Friday, July 27, 2018

Feds Investigating TV Station Owners Over Advertising Sales


The Justice Department is investigating whether television station owners violated antitrust law in ways that inflated local television advertising prices, according to The Wall Street Journal citing people familiar with the matter.

The probe has examined whether Sinclair Broadcast Group Inc., Tribune Media Co. and other independent TV station owners coordinated efforts when their ad sales teams communicated with each other about their performance, potentially leading to higher rates for TV commercials, one of the people said.
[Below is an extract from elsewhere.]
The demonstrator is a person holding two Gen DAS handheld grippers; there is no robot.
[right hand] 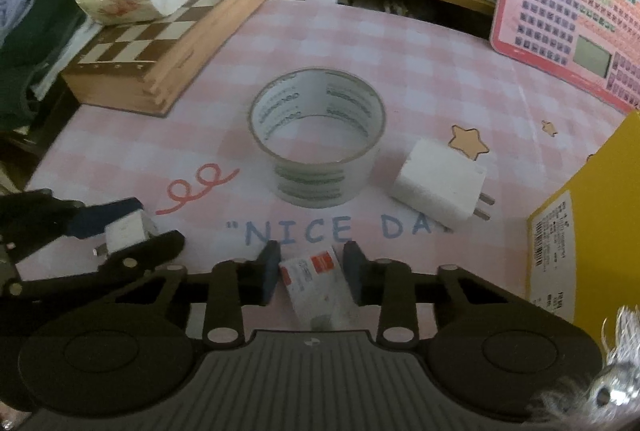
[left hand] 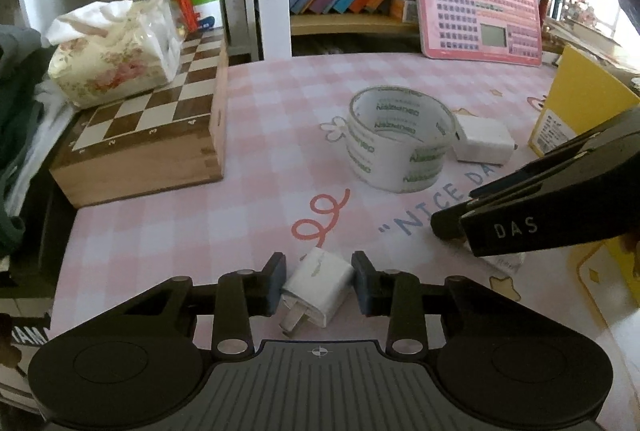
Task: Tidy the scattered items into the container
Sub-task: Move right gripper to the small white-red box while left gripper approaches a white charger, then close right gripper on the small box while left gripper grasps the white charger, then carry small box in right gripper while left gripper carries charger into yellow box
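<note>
Pink mat (left hand: 256, 135); charger (left hand: 318, 285) between fingers (left hand: 276, 283).

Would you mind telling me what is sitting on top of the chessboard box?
A floral tissue pack with a white tissue sticking out rests on the chessboard box, covering its far corner. The squares beneath the pack are hidden.

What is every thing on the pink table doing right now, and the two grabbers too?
Left gripper: shut on the small white plug charger, which lies on the mat.
Right gripper: shut on the small white box with a red label.
Clear tape roll: standing on its flat side, untouched.
Bigger white plug charger: lying free beside the roll, prongs out.
Yellow box: beside the mat; whether it is open cannot be told.
Wooden chessboard box: closed, tissue pack on top.
</note>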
Companies like Sinclair and Tribune own dozens of local TV stations that carry programming from national broadcast networks like ABC, CBS, NBC and Fox.
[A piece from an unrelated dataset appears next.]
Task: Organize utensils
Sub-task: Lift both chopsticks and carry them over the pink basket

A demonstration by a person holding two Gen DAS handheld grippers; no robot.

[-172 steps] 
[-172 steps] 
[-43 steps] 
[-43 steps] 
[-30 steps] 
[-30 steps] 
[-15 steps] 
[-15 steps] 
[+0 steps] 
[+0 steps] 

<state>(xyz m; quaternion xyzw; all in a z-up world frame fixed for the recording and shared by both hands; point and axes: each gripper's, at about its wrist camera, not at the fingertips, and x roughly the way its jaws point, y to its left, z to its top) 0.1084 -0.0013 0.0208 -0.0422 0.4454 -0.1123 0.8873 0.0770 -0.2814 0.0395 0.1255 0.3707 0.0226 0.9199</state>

“It is our policy not to comment on a potential investigation,” said a Sinclair spokesman. “It is our understanding that this is not specific to Sinclair but focuses on the larger broadcast industry.”

A spokesman for Tribune declined to comment.

Government officials stumbled across the alleged ad sales practice during their review of Sinclair’s $3.9 billion proposed acquisition of Tribune, the people familiar with the matter said. Federal Communications Commission Chairman Ajit Pai put that deal in jeopardy last week by referring the matter to an administrative law judge. Mr. Pai said Sinclair hadn’t been candid in its filings with the telecom regulator.

The two station groups submitted detailed documents during their merger review process.